DIRECTIONS FOR THIS TASK >> For any picture in the lines below, please leave it out and copy the rest exactly.

GIVEN DATA >>
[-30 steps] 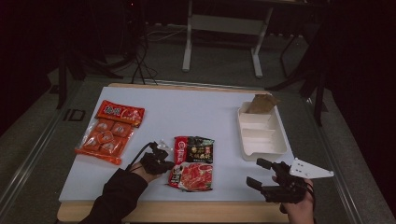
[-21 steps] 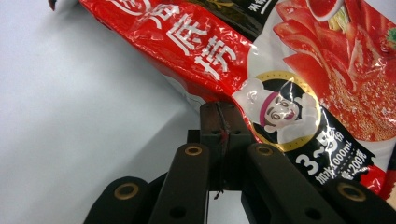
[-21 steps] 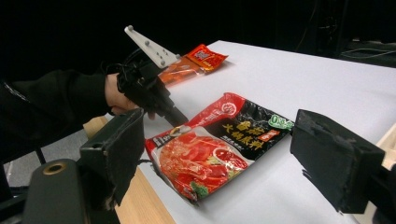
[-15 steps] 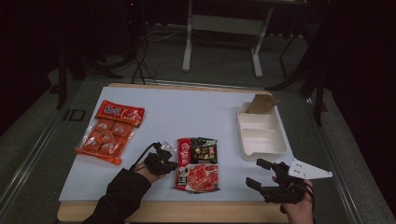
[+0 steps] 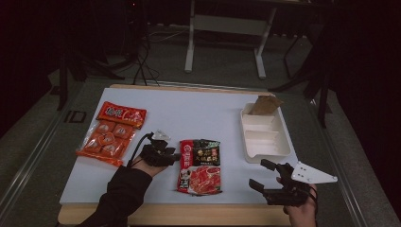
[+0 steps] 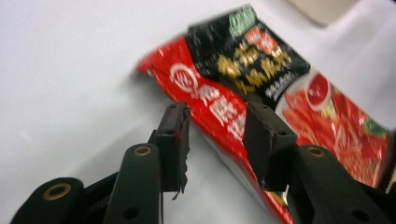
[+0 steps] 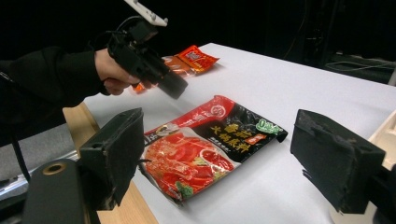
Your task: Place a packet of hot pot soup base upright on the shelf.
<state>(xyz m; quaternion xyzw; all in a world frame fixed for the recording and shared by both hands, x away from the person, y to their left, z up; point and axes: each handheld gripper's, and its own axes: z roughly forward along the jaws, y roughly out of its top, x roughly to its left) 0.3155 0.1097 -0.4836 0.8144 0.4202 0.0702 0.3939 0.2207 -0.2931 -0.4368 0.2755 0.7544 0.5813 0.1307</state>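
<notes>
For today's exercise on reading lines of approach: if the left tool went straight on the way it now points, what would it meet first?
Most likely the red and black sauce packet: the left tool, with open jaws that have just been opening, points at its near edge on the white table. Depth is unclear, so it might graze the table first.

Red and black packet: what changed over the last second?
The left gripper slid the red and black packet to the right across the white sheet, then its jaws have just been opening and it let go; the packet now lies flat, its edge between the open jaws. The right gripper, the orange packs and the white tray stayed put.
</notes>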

WRITTEN RESPONSE >>
[-30 steps] 
[-21 steps] 
[-21 steps] 
[-15 steps] 
[+0 steps] 
[+0 steps] 
[+0 steps] 
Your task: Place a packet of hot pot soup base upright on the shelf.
<state>(xyz m; quaternion xyzw; all in a world frame fixed for the recording and shared by both hands, x away from the person, y to their left, z up; point and axes: each handheld gripper's, and its own axes: z roughly forward along the jaws, y roughly out of its top, x roughly to its left) 0.3155 0.1097 -0.4836 0.8144 0.4202 0.0702 0.3939 0.2207 -0.2931 -0.4368 0.2755 0.7544 0.5813 0.1307</state>
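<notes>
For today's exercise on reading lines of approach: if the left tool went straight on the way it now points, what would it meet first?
Most likely the red and black sauce packet: the left tool, with open jaws that have just been opening, points at its near edge on the white table. Depth is unclear, so it might graze the table first.

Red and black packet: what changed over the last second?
The left gripper slid the red and black packet to the right across the white sheet, then its jaws have just been opening and it let go; the packet now lies flat, its edge between the open jaws. The right gripper, the orange packs and the white tray stayed put.
</notes>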

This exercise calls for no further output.